É possível defender que ao menos parte destas três razões apontadas principalmente pelo fã do gênero, tenha perdido um pouco de seu vigor.
Primeiro, porque os assuntos científicos estão inseridos no cotidiano das pessoas, num país quase totalmente urbanizado e integrado internacionalmente como o Brasil.
Segundo, porque a ficção científica não é apenas entretenimento, podendo discutir e refletir sobre grandes questões do nosso tempo e a partir de uma perspectiva ora distanciada, ora metafórica.
Terceiro, porque embora o país ainda tenha um longo caminho a percorrer em direção a uma educação básica de qualidade, o parque industrial brasileiro é o maior do Hemisfério Sul, as universidades brasileiras possuem algumas conquistas científicas importantes e, mais do que um símbolo, o Brasil é um dos poucos países do mundo que já enviou um homem ao espaço.

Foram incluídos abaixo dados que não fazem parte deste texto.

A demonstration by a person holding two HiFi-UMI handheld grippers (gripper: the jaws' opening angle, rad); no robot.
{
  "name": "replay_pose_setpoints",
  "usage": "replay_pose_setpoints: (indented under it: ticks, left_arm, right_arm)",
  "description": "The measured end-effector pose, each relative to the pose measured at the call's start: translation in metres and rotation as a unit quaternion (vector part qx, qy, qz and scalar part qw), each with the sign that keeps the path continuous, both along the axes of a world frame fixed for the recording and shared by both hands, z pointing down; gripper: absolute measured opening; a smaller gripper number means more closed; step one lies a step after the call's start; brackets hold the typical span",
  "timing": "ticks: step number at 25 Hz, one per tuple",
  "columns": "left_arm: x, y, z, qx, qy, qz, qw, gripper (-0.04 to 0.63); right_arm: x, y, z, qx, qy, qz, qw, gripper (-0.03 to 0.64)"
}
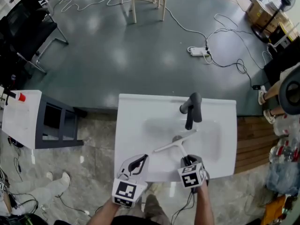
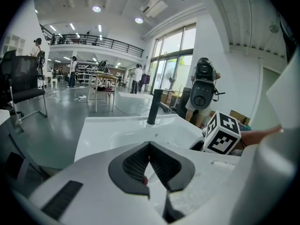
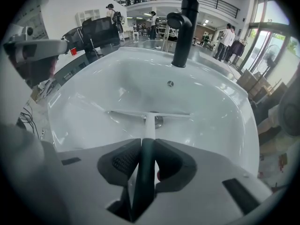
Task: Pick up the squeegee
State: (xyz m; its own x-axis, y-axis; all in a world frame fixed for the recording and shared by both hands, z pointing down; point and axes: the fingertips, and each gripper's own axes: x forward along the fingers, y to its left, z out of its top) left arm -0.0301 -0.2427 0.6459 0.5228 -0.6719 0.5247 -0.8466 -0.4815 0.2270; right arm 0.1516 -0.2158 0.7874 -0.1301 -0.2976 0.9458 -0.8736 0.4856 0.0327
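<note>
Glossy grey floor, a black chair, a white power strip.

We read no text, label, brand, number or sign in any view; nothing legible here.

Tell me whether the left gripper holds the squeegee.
No, the left gripper is shut on nothing; the squeegee sits clamped in the right gripper.

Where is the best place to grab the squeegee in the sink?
Grab the squeegee by its thin handle, which points toward the near edge of the sink. Come down from above on that near side. The wide blade lies flat inside and is probably too broad to pinch. The right tool is shut on the handle just like that.
</note>
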Motion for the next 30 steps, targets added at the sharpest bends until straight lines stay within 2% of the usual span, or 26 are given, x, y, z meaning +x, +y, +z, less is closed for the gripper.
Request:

Estes são os chamados problemas externos ao gênero no Brasil, principalmente do ponto de vista dos fãs, mas haveria também alguns que estão situados em seu interior. Estes mais controversos e difíceis de serem comparados com os externos, pois se referem a uma realidade particular de uma pequena, mas combativa comunidade de fãs e escritores forjados em seu meio.
Em todo caso, os tais problemas externos de certa forma justificariam uma postura mais defensiva e auto-centrada por parte daqueles que cultuam e praticam o gênero no Brasil. Desta forma, criam sua própria sub-cultura, não por acaso utilizando o nome estrangeiro de fandom (domínio do fã) para se auto-intitular.
É uma marca desta geração em sua criação e desenvolvimento ser muito semelhante às suas congêneres estrangeiras, especialmente no que diz respeito às suas instituições, como clubes, fanzines, prêmios e convenções.
Por pelo menos uma década todas funcionaram relativamente bem, algumas com muito boa qualidade. É possível dizer que a comunidade brasileira de ficção científica tem procurado se integrar e participar de uma comunidade internacional dedicada ao gênero.